Start of Data below

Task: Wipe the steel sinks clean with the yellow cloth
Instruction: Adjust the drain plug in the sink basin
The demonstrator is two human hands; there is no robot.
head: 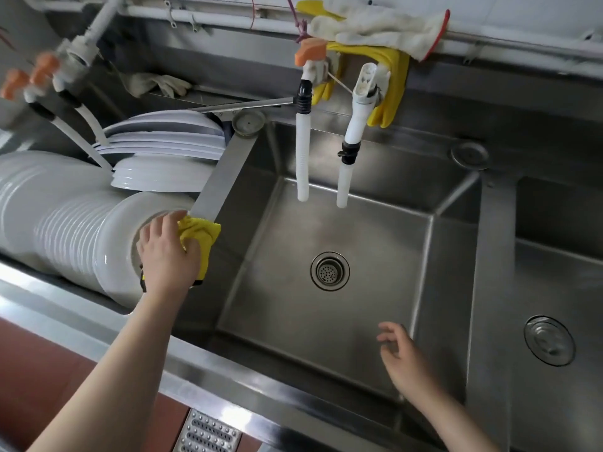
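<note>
My left hand (pixel 166 252) grips the bunched yellow cloth (pixel 200 238) and holds it on the near end of the steel divider (pixel 225 171) between the left and middle sinks. The middle steel sink (pixel 375 256) is bare, with a round drain strainer (pixel 330 271) in its floor. My right hand (pixel 399 357) hovers over the sink's near right corner, fingers spread and holding nothing. The right sink (pixel 561 282) lies beyond a second divider and has a flat drain cover (pixel 548 340) in it.
White plates (pixel 65 223) lie stacked on their side in the left sink, with more plates (pixel 163 148) behind. Two white tap hoses (pixel 342 177) hang over the middle sink. Yellow and white gloves (pixel 385 31) hang on the back rail. A floor grate (pixel 208 432) lies below.
</note>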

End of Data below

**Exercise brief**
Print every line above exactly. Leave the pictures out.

**Solution**
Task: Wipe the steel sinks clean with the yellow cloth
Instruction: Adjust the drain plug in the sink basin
The demonstrator is two human hands; there is no robot.
head: 
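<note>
My left hand (pixel 166 252) grips the bunched yellow cloth (pixel 200 238) and holds it on the near end of the steel divider (pixel 225 171) between the left and middle sinks. The middle steel sink (pixel 375 256) is bare, with a round drain strainer (pixel 330 271) in its floor. My right hand (pixel 399 357) hovers over the sink's near right corner, fingers spread and holding nothing. The right sink (pixel 561 282) lies beyond a second divider and has a flat drain cover (pixel 548 340) in it.
White plates (pixel 65 223) lie stacked on their side in the left sink, with more plates (pixel 163 148) behind. Two white tap hoses (pixel 342 177) hang over the middle sink. Yellow and white gloves (pixel 385 31) hang on the back rail. A floor grate (pixel 208 432) lies below.
</note>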

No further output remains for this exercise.